The day after the General Services Administration saw three senior officials take the fall for a scathing inspector general report on excessive spending and waste, the new acting administrator tried to reassure employees that they can help correct the agency’s course.

In a letter to employees, Dan Tangherlini, the new acting GSA administrator, said, “We cannot allow mistakes or misjudgments of a small number of individuals to slow our progress or take our focus from our goals. GSA’s business is to solve customers’ problems; we are acting quickly to address them.”

Tangherlini joined GSA yesterday after spending the last two-plus years as the assistant secretary for management and chief financial officer at the Treasury Department.

He replaces Martha Johnson, who resigned after the agency’s IG found the Public Buildings Service spent $822,000 on a training conference outside of Las Vegas for 300 people in October 2010. During the planning for the conference, the IG says PBS also broke federal procurement rules and agency regulations.

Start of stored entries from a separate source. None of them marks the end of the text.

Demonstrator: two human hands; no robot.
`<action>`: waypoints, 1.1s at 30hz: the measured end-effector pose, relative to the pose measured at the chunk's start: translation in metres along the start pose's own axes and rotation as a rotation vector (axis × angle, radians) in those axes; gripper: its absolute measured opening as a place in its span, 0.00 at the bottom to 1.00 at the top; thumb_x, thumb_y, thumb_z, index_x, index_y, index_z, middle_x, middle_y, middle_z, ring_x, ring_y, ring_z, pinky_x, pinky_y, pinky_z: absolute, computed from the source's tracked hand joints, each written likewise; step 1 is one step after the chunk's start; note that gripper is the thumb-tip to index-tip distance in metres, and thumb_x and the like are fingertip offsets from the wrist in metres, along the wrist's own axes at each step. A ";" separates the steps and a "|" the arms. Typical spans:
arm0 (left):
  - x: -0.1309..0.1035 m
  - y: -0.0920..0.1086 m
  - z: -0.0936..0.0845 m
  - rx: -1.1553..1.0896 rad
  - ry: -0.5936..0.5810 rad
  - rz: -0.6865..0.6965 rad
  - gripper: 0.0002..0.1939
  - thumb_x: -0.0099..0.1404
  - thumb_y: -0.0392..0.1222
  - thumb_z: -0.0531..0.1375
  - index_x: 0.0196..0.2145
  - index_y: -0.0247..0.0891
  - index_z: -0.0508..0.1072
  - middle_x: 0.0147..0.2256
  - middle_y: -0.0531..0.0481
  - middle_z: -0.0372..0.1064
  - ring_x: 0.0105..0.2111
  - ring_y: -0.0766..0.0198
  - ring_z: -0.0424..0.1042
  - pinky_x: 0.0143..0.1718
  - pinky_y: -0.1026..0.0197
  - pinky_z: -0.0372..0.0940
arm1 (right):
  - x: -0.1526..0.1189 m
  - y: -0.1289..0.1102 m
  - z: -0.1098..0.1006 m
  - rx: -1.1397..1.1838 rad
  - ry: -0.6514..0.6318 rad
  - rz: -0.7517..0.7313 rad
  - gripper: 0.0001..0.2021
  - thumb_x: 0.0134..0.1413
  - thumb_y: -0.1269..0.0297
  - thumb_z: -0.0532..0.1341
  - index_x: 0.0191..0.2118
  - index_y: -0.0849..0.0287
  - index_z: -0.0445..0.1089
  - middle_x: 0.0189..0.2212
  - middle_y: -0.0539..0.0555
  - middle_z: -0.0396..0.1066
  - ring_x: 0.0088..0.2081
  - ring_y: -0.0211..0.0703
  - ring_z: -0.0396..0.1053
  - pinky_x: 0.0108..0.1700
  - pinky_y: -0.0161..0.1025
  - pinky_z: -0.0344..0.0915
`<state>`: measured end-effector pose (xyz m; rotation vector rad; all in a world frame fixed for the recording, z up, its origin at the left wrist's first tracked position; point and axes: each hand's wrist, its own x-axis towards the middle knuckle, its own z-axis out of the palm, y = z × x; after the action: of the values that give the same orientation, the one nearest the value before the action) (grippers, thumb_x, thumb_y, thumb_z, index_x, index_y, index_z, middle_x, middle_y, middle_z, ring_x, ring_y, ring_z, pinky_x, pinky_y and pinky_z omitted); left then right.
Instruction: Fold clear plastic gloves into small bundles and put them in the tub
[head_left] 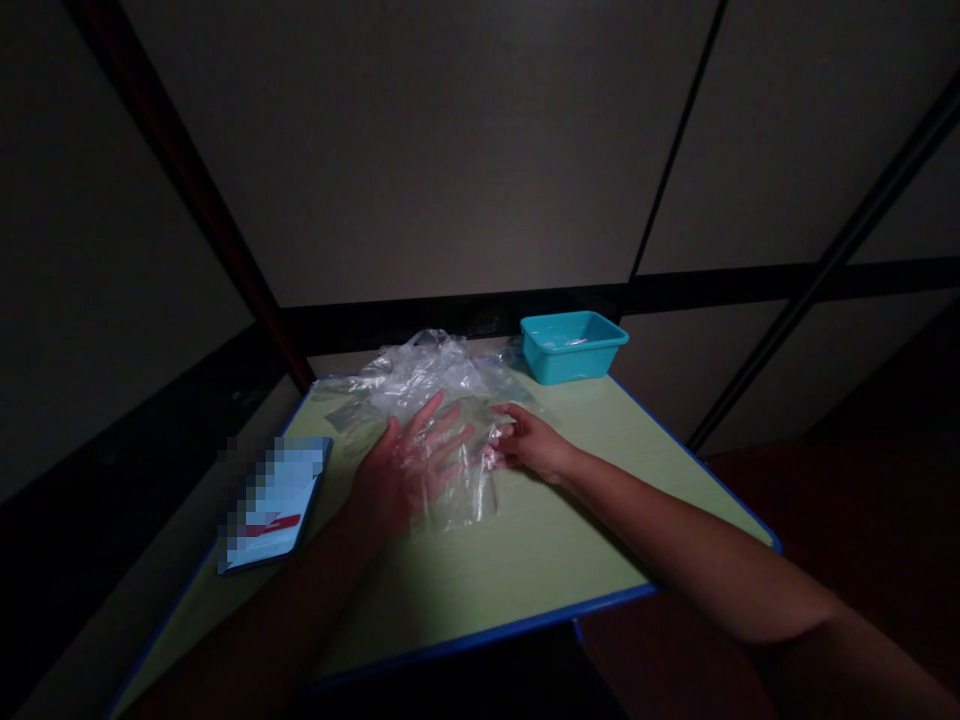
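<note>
A clear plastic bag (480, 495) lies over the near middle of the green table, between my two hands. My left hand (394, 470) has its fingers spread, and the see-through film covers part of them. Whether those fingers are inside the bag or just beneath it, I cannot tell. At the bag's right side, my right hand (531, 442) has its fingers bent and closed on the film. Just beyond both hands is a crumpled heap of clear plastic bags (431, 370).
The table (465, 590) is light green with a blue edge. A turquoise plastic basket (574, 360) stands at its back right corner, with something clear inside. A phone or tablet (281, 500) with a lit, partly pixelated screen lies at the left edge. Dark panels (450, 150) rise behind.
</note>
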<state>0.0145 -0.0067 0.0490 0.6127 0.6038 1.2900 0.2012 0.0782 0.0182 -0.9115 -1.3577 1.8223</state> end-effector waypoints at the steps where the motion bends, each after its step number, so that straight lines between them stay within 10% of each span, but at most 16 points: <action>1: 0.000 0.002 -0.002 -0.014 -0.009 -0.009 0.27 0.67 0.60 0.45 0.58 0.50 0.62 0.57 0.48 0.62 0.56 0.48 0.62 0.47 0.47 0.67 | -0.001 0.000 -0.001 -0.014 -0.024 -0.003 0.23 0.43 0.75 0.63 0.47 0.55 0.59 0.23 0.44 0.71 0.24 0.36 0.71 0.28 0.34 0.68; 7: 0.006 0.012 -0.014 -0.021 0.028 0.010 0.41 0.63 0.68 0.40 0.58 0.34 0.63 0.60 0.42 0.58 0.61 0.50 0.53 0.53 0.49 0.62 | 0.000 -0.012 -0.013 -0.157 -0.047 -0.062 0.21 0.54 0.72 0.56 0.54 0.57 0.57 0.19 0.43 0.69 0.14 0.31 0.62 0.17 0.28 0.60; 14: 0.012 0.001 -0.015 0.125 0.171 0.101 0.31 0.67 0.58 0.41 0.58 0.37 0.62 0.61 0.46 0.56 0.64 0.58 0.46 0.61 0.51 0.49 | 0.010 -0.015 -0.030 -0.188 0.198 0.017 0.26 0.53 0.72 0.61 0.55 0.60 0.51 0.18 0.45 0.70 0.14 0.35 0.65 0.16 0.29 0.61; 26: 0.018 0.005 -0.027 0.294 0.410 0.276 0.23 0.66 0.54 0.46 0.46 0.37 0.71 0.57 0.43 0.60 0.55 0.52 0.63 0.43 0.55 0.67 | 0.017 -0.015 -0.044 -0.257 0.157 -0.013 0.12 0.52 0.78 0.56 0.41 0.59 0.63 0.15 0.44 0.66 0.15 0.36 0.68 0.17 0.29 0.63; 33: 0.019 -0.002 -0.034 0.708 0.518 0.423 0.14 0.58 0.46 0.57 0.40 0.38 0.71 0.52 0.44 0.67 0.48 0.56 0.69 0.43 0.58 0.65 | 0.024 -0.016 -0.050 -0.185 0.402 -0.103 0.07 0.53 0.74 0.58 0.38 0.59 0.63 0.12 0.41 0.60 0.13 0.33 0.62 0.18 0.30 0.65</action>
<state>-0.0046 0.0143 0.0227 1.0303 1.4512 1.6458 0.2332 0.1268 0.0202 -1.2058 -1.2989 1.3594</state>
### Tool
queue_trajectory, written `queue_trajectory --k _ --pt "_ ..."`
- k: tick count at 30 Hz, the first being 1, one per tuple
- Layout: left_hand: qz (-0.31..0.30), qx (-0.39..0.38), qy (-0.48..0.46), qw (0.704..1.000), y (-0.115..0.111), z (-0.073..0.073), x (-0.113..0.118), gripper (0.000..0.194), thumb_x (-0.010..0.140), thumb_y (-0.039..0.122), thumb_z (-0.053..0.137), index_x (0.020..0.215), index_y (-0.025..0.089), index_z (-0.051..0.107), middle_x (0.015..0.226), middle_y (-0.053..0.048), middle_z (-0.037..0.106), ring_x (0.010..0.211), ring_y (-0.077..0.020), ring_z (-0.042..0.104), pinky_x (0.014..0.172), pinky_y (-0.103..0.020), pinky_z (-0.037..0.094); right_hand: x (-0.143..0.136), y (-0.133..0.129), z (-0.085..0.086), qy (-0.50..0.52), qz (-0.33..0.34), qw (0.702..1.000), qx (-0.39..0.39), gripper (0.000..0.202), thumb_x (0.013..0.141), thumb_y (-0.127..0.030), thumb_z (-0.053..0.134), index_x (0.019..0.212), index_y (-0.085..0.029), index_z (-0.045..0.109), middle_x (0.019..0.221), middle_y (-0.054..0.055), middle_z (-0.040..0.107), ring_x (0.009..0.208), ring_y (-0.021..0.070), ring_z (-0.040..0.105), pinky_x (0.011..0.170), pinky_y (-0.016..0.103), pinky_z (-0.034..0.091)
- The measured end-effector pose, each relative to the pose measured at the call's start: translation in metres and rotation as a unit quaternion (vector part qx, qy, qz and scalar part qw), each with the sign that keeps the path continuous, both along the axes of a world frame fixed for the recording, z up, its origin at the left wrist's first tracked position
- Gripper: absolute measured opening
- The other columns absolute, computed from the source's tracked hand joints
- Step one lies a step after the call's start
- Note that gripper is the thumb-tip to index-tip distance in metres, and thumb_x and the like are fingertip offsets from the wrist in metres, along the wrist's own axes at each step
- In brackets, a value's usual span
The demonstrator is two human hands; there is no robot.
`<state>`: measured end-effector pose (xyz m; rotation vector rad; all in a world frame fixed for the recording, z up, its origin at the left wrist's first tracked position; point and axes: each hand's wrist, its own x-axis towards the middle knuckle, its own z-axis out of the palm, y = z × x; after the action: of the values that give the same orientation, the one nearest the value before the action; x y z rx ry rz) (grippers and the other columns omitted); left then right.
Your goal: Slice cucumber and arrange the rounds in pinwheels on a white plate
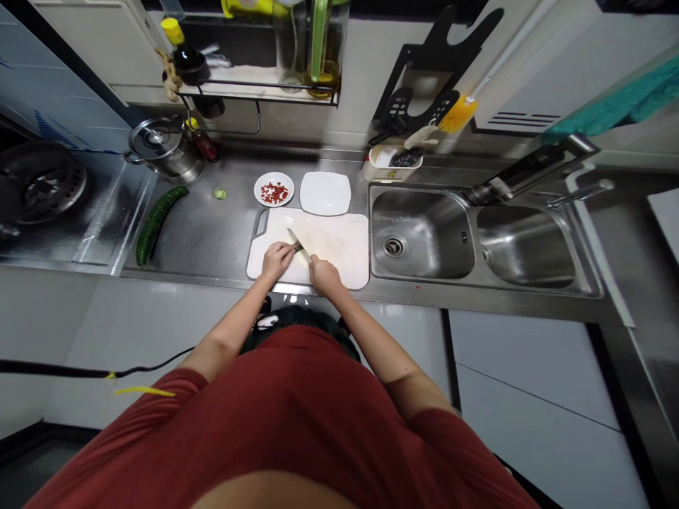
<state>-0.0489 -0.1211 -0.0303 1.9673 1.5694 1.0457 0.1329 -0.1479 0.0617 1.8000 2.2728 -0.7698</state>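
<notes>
Shirt [297, 396], dark red; cutting board [344, 247], white with grey handle edge; cucumber [159, 220], dark green; chopped pieces [274, 192], red on a white round plate [274, 203]; brush head [458, 114], yellow-orange.

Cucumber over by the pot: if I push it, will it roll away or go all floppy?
The cucumber probably stays stiff, because it looks thick and plump. It might roll a little, being rounded, but its bend should stop it rolling far.

The right hand [325, 276] grips a knife [299, 244] over a board [339, 244].
</notes>
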Motion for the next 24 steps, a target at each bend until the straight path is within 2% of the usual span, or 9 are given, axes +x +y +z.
queue_trajectory --k 24 --pt "-0.009 -0.001 -0.003 1.000 0.0010 -0.0021 -0.0008 0.021 0.087 0.032 0.054 0.100 0.026 0.070 0.095 -0.007 0.065 0.092 -0.0216 0.057 0.087 -0.038 0.042 0.0038 -0.0070 -0.0032 -0.020 0.007 1.000 -0.016 0.024 0.097 -0.021 0.030 0.114 -0.017 0.045 0.098 0.013 0.065 0.092 0.0252 0.064 0.078 0.032 0.046"
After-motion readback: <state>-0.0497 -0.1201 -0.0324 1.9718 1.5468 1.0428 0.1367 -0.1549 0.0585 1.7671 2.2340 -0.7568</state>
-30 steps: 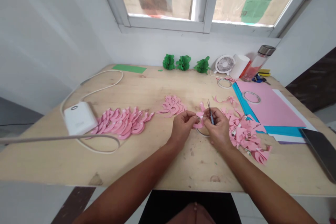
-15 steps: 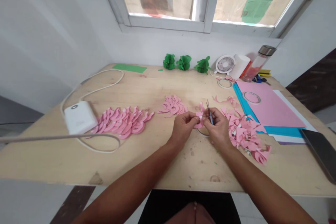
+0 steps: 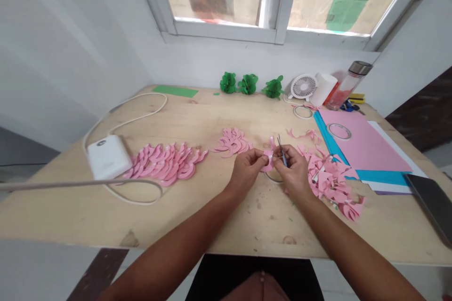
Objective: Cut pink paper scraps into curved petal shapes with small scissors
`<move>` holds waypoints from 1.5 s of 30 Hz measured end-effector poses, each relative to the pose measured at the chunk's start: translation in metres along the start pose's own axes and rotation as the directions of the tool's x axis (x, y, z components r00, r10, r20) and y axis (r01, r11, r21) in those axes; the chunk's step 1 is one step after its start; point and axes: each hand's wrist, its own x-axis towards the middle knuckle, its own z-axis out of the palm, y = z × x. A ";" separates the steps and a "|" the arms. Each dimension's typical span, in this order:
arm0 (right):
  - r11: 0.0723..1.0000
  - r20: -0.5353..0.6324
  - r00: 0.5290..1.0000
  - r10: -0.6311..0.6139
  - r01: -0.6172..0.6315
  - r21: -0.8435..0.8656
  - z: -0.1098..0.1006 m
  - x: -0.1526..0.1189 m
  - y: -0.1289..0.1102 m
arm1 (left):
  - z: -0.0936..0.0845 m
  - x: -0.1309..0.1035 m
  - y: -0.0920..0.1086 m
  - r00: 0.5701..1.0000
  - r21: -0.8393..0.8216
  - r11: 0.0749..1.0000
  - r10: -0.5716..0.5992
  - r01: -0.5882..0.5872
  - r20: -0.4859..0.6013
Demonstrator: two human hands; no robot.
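In the middle of the table, my left hand [image 3: 248, 165] is closed, pinching the edge of a curved pink paper cutout [image 3: 269, 164] with a small white patch on it. My right hand [image 3: 292, 164] is closed around bluish tweezers [image 3: 283, 156], their two thin dark prongs pointing up and away. Its fingertips also meet the right side of the cutout, beside the white patch. A ring-shaped roll of tape [image 3: 273, 179] lies beneath the hands, partly hidden. Left of them sit a small pile of pink cutouts [image 3: 233, 143] and a wider group of overlapping pink cutouts [image 3: 169, 163].
Pink scraps [image 3: 332, 181] lie right of my hands, near stacked coloured sheets [image 3: 367, 146] and a phone [image 3: 429, 204]. A white power bank [image 3: 109, 157] with a cable is at left. Green paper figures [image 3: 248, 84], a small fan [image 3: 303, 86] and a bottle [image 3: 348, 87] stand behind.
The pink cutout has shifted slightly between my fingers, and its upper end looks turned. Both hands stay in nearly the same place, the right still holding the tweezers.
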 end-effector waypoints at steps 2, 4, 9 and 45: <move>1.000 0.008 1.000 0.005 -0.005 -0.024 0.000 0.000 0.000 | 0.000 0.000 0.000 1.000 0.001 1.000 0.004 -0.004 0.000; 0.999 0.016 1.000 0.012 -0.012 -0.047 -0.001 0.000 0.000 | 0.000 0.000 0.001 1.000 0.002 1.000 0.005 -0.005 -0.003; 0.998 0.025 1.000 0.001 0.001 -0.063 -0.002 -0.001 0.000 | 0.000 -0.001 0.004 1.000 0.001 1.000 -0.004 0.004 -0.010; 0.986 -0.008 0.994 -0.109 0.107 -0.126 -0.002 -0.003 -0.006 | -0.001 -0.001 0.005 1.000 0.075 0.997 -0.014 0.016 -0.027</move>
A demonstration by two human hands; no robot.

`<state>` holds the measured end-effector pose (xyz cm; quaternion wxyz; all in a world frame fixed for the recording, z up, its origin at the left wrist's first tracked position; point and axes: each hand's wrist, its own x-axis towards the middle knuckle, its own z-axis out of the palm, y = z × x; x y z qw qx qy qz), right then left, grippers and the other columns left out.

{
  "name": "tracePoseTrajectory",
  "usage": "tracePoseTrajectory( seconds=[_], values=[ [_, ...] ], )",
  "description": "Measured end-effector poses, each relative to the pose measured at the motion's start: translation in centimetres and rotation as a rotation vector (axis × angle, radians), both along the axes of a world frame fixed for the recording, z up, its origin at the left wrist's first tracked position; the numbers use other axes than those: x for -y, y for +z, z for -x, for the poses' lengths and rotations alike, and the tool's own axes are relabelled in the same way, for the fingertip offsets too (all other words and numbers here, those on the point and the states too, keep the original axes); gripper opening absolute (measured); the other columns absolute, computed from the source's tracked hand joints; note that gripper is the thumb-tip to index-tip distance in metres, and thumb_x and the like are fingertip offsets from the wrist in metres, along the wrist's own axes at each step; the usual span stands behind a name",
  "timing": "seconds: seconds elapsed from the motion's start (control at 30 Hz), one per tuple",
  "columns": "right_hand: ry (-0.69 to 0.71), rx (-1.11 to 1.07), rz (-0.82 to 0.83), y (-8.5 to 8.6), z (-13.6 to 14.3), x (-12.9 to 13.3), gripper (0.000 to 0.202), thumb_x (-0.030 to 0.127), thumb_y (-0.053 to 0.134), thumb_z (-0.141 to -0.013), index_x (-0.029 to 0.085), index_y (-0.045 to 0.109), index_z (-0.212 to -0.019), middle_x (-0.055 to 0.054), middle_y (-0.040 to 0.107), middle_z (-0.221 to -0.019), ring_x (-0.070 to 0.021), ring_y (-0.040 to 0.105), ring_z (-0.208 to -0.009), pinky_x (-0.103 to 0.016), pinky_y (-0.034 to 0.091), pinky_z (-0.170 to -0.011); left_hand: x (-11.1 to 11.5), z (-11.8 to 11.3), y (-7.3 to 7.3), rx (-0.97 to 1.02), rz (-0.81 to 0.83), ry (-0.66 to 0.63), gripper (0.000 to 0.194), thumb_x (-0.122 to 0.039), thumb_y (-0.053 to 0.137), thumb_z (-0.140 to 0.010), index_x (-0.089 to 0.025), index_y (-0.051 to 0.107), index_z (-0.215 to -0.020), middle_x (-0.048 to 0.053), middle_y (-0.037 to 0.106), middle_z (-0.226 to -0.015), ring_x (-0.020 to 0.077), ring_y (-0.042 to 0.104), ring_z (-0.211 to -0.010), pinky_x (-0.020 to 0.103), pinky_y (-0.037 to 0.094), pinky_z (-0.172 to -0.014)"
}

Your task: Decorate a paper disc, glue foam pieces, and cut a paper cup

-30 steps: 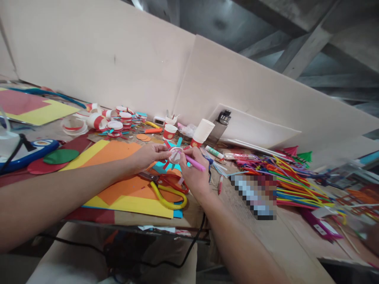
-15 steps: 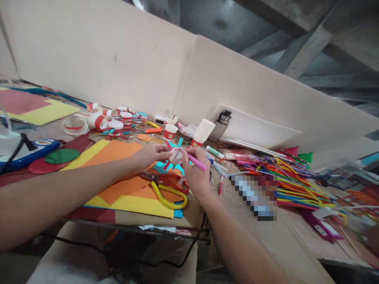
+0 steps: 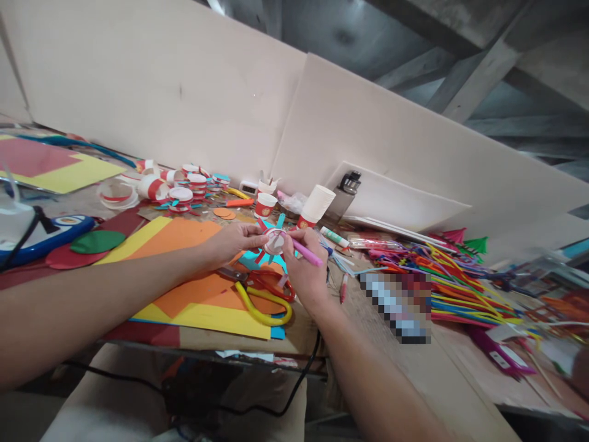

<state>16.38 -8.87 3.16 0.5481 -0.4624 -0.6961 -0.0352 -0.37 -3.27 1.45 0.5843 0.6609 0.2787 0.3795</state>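
Between my hands is a small round paper cup bottom (image 3: pixel 275 242), white inside, with red and blue paper strips sticking out around it. My left hand (image 3: pixel 239 244) pinches its left edge. In my right hand (image 3: pixel 306 267) is a pink marker (image 3: pixel 307 252), its tip end reaching the cup bottom; the tip itself is hidden by my fingers. Under my hands lie orange paper sheets (image 3: pixel 193 294) and scissors (image 3: pixel 262 307) with yellow and red handles. Blue paper pieces (image 3: pixel 248 261) lie partly hidden beneath the cup bottom.
Cut red and white cup parts (image 3: pixel 179 197) cluster at the back left. A stack of paper cups (image 3: pixel 318 204) and a dark bottle (image 3: pixel 343 199) stand behind my right hand. Colourful pipe cleaners (image 3: pixel 460 288) spread to the right. A black cable (image 3: pixel 294 399) hangs off the front edge.
Both hands keep nearly the same pose on the cup bottom and marker. A blurred brownish shape now shows at the far right edge.
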Motion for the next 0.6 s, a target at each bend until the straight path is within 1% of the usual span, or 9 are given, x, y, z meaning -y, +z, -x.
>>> tracePoseTrajectory(
  seconds=[0.13, 0.23, 0.4, 0.6],
  values=[
    [-0.005, 0.014, 0.005, 0.02, 0.03, 0.01, 0.006, 0.02, 0.056, -0.084, 0.019, 0.057, -0.078, 0.002, 0.061, -0.07, -0.0123, 0.056, -0.066, -0.025, 0.043, -0.062, -0.35, -0.05, -0.25, 0.004, -0.002, 0.016, 0.044, -0.052, 0.069, -0.072, -0.016, 0.07, -0.096, 0.007, 0.07, -0.092, 0.0178, 0.06, -0.081, 0.029, 0.044, -0.074],
    [-0.005, 0.025, -0.001, 0.11, 0.06, 0.06, 0.007, 0.02, 0.056, -0.084, 0.02, 0.057, -0.077, 0.001, 0.061, -0.069, -0.0127, 0.056, -0.067, -0.025, 0.044, -0.063, -0.3, 0.0, -0.21, -0.005, 0.001, 0.03, 0.042, -0.052, 0.068, -0.073, -0.016, 0.07, -0.095, 0.006, 0.07, -0.092, 0.0172, 0.06, -0.08, 0.028, 0.044, -0.072],
    [0.013, 0.024, -0.005, 0.11, 0.15, 0.14, 0.007, 0.02, 0.056, -0.084, 0.02, 0.056, -0.077, 0.001, 0.061, -0.069, -0.0123, 0.056, -0.066, -0.025, 0.044, -0.063, -0.04, 0.01, 0.04, 0.005, 0.013, 0.016, 0.041, -0.052, 0.067, -0.074, -0.016, 0.07, -0.095, 0.007, 0.07, -0.093, 0.017, 0.059, -0.082, 0.028, 0.044, -0.074],
    [0.014, 0.023, -0.001, -0.04, 0.21, 0.12, 0.008, 0.019, 0.056, -0.084, 0.019, 0.055, -0.076, 0.002, 0.061, -0.069, -0.0113, 0.056, -0.063, -0.024, 0.044, -0.061, -0.34, -0.09, -0.18, 0.028, 0.034, 0.029, 0.04, -0.05, 0.068, -0.074, -0.017, 0.07, -0.095, 0.006, 0.071, -0.093, 0.0166, 0.06, -0.081, 0.028, 0.046, -0.074]
  ],
)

“As the provider of services and solutions to the federal government and its agencies, we have a special responsibility to ensure that we conduct our business at the highest level of efficiency, delivering the best value to the American people and in a way that is beyond reproach or question,” Tangherlini wrote. “We need to redouble our efforts to those core values and ensure they are reflected in every action we take. We will continue to demonstrate our value proposition to our customer agencies through our own improved internal efficiency and cost-effectiveness.”

Among the steps he said the agency is taking are:

  • Reviewing all planned and proposed conferences and meetings that involve travel or substantial expenditures of public funds.
  • Canceling a number of conferences that only or primarily involve internal staff.
  • Launching an evaluation of GSA conference and travel policies and business justification.
  • Enhancing its focus on oversight by improving risk management.

“Every step of the way I will work with you, the talented, committed members of the GSA team to leverage the challenges we face today as an opportunity to build an even stronger GSA,” he wrote. “I look forward to meeting you, talking to you and hearing your ideas for improving our agency.”